A despesa do Serviço Nacional de Saúde (SNS) com medicamentos para doenças cardiovasculares aumentou 41% entre 2015 e 2024, atingindo os 505 milhões de euros no último ano, segundo um relatório divulgado pela Direcção-Geral da Saúde (DGS). Em 2015, o valor gasto com estes fármacos situava-se nos 357 milhões de euros. Os dados do Programa Nacional para as Doenças Cérebro-Cardiovasculares (PNDCCV) mostram o impacto crescente destas patologias no sistema de saúde, tanto ao nível da despesa farmacêutica como dos internamentos hospitalares.
O relatório identifica vários factores para este aumento, entre os quais o envelhecimento da população, o crescimento do número de doentes com patologias cardiovasculares crónicas e a introdução de medicamentos mais recentes e com custos unitários mais elevados. Como estes fármacos são comparticipados em percentagem do preço total, a subida do custo por medicamento traduz-se directamente num maior encargo para o SNS. Outro factor apontado é a natureza crónica destas doenças. O aumento do número de doentes e a duração mais prolongada dos tratamentos fazem crescer o consumo global de medicamentos ao longo dos anos.

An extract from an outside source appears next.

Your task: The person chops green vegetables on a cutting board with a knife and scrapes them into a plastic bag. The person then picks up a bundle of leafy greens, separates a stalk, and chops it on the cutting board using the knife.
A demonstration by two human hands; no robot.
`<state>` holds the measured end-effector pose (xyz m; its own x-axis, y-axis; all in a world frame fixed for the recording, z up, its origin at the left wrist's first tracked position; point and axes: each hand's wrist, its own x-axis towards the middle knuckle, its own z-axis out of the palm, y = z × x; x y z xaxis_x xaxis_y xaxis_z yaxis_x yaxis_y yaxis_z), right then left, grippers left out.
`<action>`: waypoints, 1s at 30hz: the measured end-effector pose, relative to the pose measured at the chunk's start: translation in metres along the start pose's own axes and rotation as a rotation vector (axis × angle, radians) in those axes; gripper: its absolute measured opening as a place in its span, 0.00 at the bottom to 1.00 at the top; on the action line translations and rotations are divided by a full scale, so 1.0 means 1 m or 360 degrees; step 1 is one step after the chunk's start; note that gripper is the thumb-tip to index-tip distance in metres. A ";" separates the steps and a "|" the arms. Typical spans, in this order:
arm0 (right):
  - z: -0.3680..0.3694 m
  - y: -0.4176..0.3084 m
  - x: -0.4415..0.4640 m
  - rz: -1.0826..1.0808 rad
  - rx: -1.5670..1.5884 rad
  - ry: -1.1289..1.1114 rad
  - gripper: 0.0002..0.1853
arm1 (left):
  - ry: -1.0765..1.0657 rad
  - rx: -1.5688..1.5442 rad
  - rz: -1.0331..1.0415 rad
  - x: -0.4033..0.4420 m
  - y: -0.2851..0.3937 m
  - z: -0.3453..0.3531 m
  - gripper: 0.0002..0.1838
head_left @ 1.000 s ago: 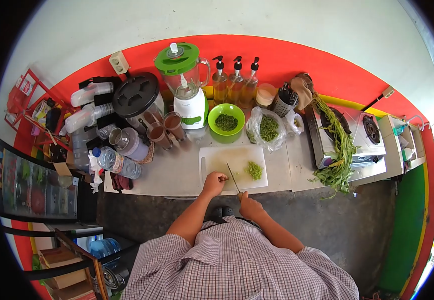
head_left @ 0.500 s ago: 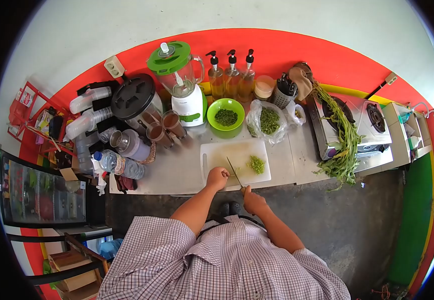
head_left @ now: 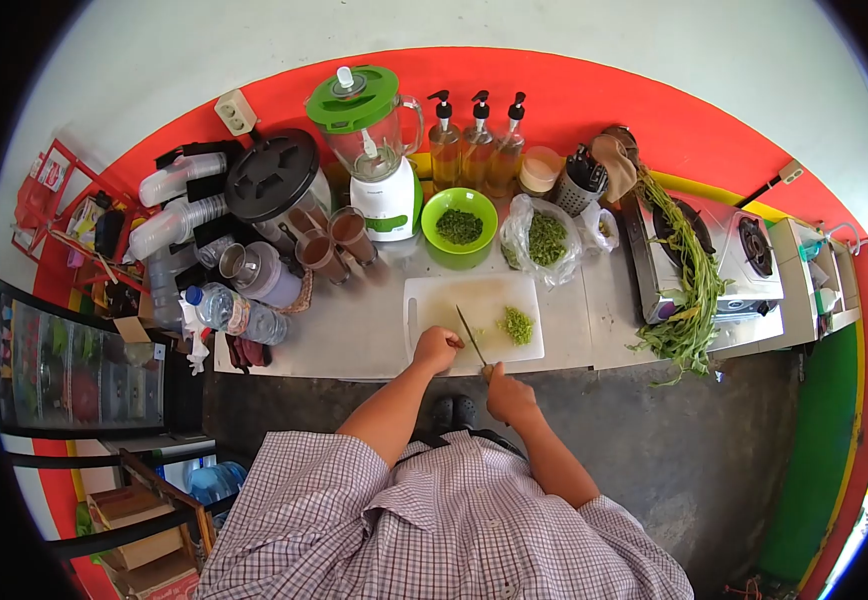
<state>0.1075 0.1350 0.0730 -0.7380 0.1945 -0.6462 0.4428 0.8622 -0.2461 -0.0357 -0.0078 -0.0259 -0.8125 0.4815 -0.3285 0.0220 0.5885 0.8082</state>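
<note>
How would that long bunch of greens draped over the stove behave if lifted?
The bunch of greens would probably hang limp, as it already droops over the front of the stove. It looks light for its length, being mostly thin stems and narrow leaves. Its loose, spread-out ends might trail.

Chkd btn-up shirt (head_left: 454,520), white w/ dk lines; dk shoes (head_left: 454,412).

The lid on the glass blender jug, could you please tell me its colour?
The blender's round plastic lid is green, clearest in the head view.
</note>
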 end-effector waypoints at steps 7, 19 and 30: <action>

A maior parte da despesa farmacêutica ocorre na farmácia comunitária, responsável por cerca de 93% do total. Em 2024, a comparticipação pública em medicamentos cardiovasculares dispensados nas farmácias rondou os 466 milhões de euros, muito acima dos 38,8 milhões gastos com estes fármacos em ambiente hospitalar. Perante este peso crescente, o relatório defende medidas que possam melhorar a eficiência da despesa pública, nomeadamente a reclassificação de medicamentos genéricos para o escalão A de comparticipação.
O aumento da prevalência destas patologias tem levado também os serviços de saúde a reforçar acções de prevenção e sensibilização. Foi o caso do Serviço de Cirurgia Vascular da Unidade Local de Saúde da Lezíria, que promoveu a 4 de Março uma iniciativa dedicada à patologia vascular periférica, com especial destaque para a insuficiência venosa e arterial. A iniciativa procurou alertar utentes e profissionais de saúde para doenças que muitas vezes evoluem de forma silenciosa, mas que podem provocar complicações graves e afectar significativamente a qualidade de vida dos doentes.